Nor an uncommon point of view. I don't know of any other class of machine that will be getting on with the job while you press on with something else.In addition,I would suspect that spending a bit more on a Proliner or similar digitiser would allow the parts to be cut to a level of accuracy that would allow them to slot straight in to any room that wasn't perfect geometrically.For simply cutting rectangular shapes a panel saw is the clear winner.
Having seen some of the depth sensing capabilities of modern phones and tablets I do suspect it is only a matter of time before you can just scan a room and have some software calculate cabinet sizes.
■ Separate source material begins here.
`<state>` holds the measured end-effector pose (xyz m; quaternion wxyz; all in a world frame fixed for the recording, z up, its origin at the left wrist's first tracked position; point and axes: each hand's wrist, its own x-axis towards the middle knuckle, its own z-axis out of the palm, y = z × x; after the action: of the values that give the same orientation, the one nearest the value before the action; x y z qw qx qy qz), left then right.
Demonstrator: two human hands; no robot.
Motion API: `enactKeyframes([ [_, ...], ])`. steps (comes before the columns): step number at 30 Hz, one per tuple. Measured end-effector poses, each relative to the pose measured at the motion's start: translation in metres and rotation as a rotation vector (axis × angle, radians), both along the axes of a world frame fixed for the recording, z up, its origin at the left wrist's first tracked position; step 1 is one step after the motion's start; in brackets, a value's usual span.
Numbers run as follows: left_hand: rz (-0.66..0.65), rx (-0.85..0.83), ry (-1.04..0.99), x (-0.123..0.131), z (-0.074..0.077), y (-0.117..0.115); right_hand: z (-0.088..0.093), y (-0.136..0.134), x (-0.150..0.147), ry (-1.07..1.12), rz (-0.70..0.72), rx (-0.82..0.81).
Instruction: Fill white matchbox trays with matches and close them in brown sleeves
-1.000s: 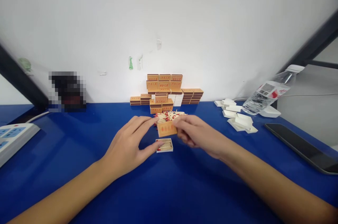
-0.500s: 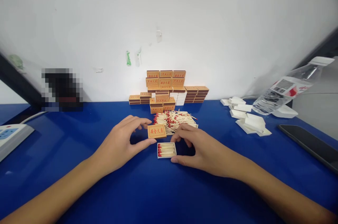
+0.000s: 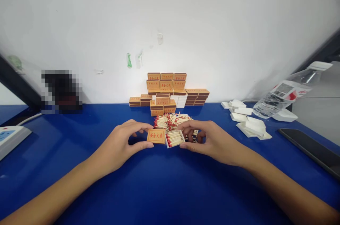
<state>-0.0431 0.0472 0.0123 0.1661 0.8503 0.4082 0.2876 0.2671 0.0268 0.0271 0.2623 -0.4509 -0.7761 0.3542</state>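
Between the thumb and fingers of my left hand (image 3: pixel 127 140) is an orange matchbox sleeve (image 3: pixel 156 136) with red lettering, its printed face up. My right hand (image 3: pixel 203 138) pinches a white matchbox tray (image 3: pixel 183 134) filled with red-headed matches (image 3: pixel 174 138). The tray is slightly tilted, with its left end close against the right end of the sleeve; whether it has entered the sleeve I cannot tell. Just behind both hands lies a heap of loose matches (image 3: pixel 170 120), partly covered by my right hand.
Stacked matchboxes (image 3: pixel 166 85) stand against the wall behind the heap. To the right are several white trays (image 3: pixel 255 126), a leaning plastic bottle (image 3: pixel 281 94) and a dark phone (image 3: pixel 308 149). A power strip (image 3: pixel 13 140) sits on the blue table (image 3: pixel 159 189) at far left.
My right hand has gripped the filled tray, raised it from the table and brought it up beside the sleeve. The sleeve in my left hand has shifted slightly left and nearer to me.
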Motion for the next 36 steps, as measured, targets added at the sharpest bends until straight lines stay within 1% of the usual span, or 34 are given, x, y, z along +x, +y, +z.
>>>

CNC cut the panels, and the human input is then purely manual. Cool tech, but I'm not totally sure it's a "good" thing.
The technology exists now but it isn't cheap.It is likely to get cheaper as these things do and then you will be able to stand a scanner in the room and create a surface model in a few seconds.Insert your panels and shelves into the room and trim the edges to suit in the CAD software and then take the panel layout through the nesting process and cut them.The track saw will definitely cut quickly but will it cut the angle of an old,lumpy floor?I know it won't drill for the hinge backplates or drawer runner screw holes.

The big problem for the advocates of track saws and traditional ways of working only begins to hit your business when the opposition gears up to use technology.Then as one of the pioneers in the American car business said"If the competition buys a new machine and you don't,you'll pay for it anyway".It might not have the satisfaction of pushing a well sharpened plane but there are two conflicting groups of people in this situation;those who like making things for a living and those who pay for the products.